Your town resets at 6 AM, so as long as you put it before that time, then save with your mayor and exit before 6 AM. Create a new character after 6 AM, it should work.

---
Edit: Sorry for the edit, if it helps, how I do it is set up the time to be around 5:55 AM with my mayor and then save before 6 AM with my mayor and just wait for 6 AM in the home screen of the game. Once that hits, create a new character, if the villager isn't where I want them when I create that character, hit the home button and retry again. And keep recreating a new character till they are, once they are in the right spot, save with the new character.


----------



## Xanarcah (Feb 4, 2014)

animawls said:


> What I can't figure out is if I don't want to wait a day for a move-in and want to TT ahead. What time do I need to set it to with my mayor before going on as a new character? I've tried both 11:55PM and 5:55AM, and messed it up.



A new day starts at 6AM. If you TT to 5:55 AM, you need to save the game and wait at least 5 minutes before starting up again with a new character. That ensures your new character is scouting on the day when the new plot is expected to be there.

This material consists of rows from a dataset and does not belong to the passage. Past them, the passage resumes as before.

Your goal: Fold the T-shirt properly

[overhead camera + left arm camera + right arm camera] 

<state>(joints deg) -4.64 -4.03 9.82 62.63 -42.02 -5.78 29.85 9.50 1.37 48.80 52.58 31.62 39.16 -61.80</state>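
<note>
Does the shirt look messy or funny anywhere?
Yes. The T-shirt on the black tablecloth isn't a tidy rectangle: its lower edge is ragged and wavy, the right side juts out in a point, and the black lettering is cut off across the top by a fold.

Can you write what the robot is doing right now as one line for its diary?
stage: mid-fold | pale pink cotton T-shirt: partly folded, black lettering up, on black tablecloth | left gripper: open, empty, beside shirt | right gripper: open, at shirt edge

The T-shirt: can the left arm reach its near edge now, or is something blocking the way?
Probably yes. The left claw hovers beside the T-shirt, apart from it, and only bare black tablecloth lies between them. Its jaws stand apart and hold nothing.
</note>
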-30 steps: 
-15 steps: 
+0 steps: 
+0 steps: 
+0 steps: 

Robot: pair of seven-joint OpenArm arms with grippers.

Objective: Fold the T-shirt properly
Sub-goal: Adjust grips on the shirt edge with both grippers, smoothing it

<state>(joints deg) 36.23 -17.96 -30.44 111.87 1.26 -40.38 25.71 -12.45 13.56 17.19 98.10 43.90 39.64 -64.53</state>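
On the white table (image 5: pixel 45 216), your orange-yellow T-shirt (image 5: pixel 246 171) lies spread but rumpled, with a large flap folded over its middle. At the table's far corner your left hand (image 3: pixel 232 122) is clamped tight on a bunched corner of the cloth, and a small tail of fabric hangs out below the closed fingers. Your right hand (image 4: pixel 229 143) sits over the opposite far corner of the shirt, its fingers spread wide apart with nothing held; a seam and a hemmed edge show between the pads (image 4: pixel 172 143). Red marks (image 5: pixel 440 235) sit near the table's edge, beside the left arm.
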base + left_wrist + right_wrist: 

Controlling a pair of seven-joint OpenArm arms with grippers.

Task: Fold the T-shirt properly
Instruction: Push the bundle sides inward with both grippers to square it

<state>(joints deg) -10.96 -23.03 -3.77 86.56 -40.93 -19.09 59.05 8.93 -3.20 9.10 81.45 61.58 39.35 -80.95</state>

I usually set the time to 5:58AM. So I only have to wait 2 minutes.


----------



## Burumun (Feb 4, 2014)

From your System Settings, just go a day ahead without worrying about the time, then create a new character and check your town. If you like the placement, have the character settle down, if not, exit to the home menu, close and restart the game.

The time doesn't matter, and I honestly don't get either why people set the clock to 5:55 before checking.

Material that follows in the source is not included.